__The problem__
Nothing but the lines from the one with "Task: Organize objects" through the final line of the listing should appear in the answer, each copied exactly.

__Source data__
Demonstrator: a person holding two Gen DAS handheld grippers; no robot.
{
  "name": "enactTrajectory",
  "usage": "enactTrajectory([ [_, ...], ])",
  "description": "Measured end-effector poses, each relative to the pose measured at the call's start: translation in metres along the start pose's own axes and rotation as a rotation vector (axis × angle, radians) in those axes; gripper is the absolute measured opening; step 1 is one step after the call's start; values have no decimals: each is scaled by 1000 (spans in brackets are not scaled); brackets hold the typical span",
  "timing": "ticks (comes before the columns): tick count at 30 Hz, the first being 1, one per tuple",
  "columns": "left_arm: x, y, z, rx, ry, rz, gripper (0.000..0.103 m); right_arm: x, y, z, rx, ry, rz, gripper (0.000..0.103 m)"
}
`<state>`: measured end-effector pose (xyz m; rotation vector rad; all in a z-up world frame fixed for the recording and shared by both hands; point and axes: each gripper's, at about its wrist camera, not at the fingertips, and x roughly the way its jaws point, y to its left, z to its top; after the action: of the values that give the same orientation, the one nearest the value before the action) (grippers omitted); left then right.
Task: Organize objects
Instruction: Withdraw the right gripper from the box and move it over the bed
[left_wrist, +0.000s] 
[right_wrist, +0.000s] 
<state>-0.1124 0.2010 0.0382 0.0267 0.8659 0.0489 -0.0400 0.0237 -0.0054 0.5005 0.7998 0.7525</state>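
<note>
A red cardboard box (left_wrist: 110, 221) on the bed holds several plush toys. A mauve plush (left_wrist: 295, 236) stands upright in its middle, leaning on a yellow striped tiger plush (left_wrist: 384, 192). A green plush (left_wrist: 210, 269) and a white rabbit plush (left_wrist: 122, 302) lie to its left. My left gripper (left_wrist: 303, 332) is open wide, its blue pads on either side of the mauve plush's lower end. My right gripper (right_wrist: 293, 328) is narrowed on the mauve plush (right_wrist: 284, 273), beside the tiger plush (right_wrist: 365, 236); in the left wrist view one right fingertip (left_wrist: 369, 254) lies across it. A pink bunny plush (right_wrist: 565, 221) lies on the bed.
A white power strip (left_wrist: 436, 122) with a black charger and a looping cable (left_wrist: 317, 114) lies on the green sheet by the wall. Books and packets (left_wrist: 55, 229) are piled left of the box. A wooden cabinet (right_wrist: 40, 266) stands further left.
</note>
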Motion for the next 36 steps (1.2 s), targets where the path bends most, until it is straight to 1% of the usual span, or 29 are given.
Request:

__Your response__
Task: Organize objects
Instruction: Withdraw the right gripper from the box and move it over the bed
[left_wrist, +0.000s] 
[right_wrist, +0.000s] 
<state>-0.1124 0.2010 0.0382 0.0267 0.8659 0.0489 -0.0400 0.0237 -0.0054 0.5005 0.7998 0.7525</state>
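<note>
A red cardboard box (left_wrist: 110, 221) on the bed holds several plush toys. A mauve plush (left_wrist: 295, 236) stands upright in its middle, leaning on a yellow striped tiger plush (left_wrist: 384, 192). A green plush (left_wrist: 210, 269) and a white rabbit plush (left_wrist: 122, 302) lie to its left. My left gripper (left_wrist: 303, 332) is open wide, its blue pads on either side of the mauve plush's lower end. My right gripper (right_wrist: 293, 328) is narrowed on the mauve plush (right_wrist: 284, 273), beside the tiger plush (right_wrist: 365, 236); in the left wrist view one right fingertip (left_wrist: 369, 254) lies across it. A pink bunny plush (right_wrist: 565, 221) lies on the bed.
A white power strip (left_wrist: 436, 122) with a black charger and a looping cable (left_wrist: 317, 114) lies on the green sheet by the wall. Books and packets (left_wrist: 55, 229) are piled left of the box. A wooden cabinet (right_wrist: 40, 266) stands further left.
</note>
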Motion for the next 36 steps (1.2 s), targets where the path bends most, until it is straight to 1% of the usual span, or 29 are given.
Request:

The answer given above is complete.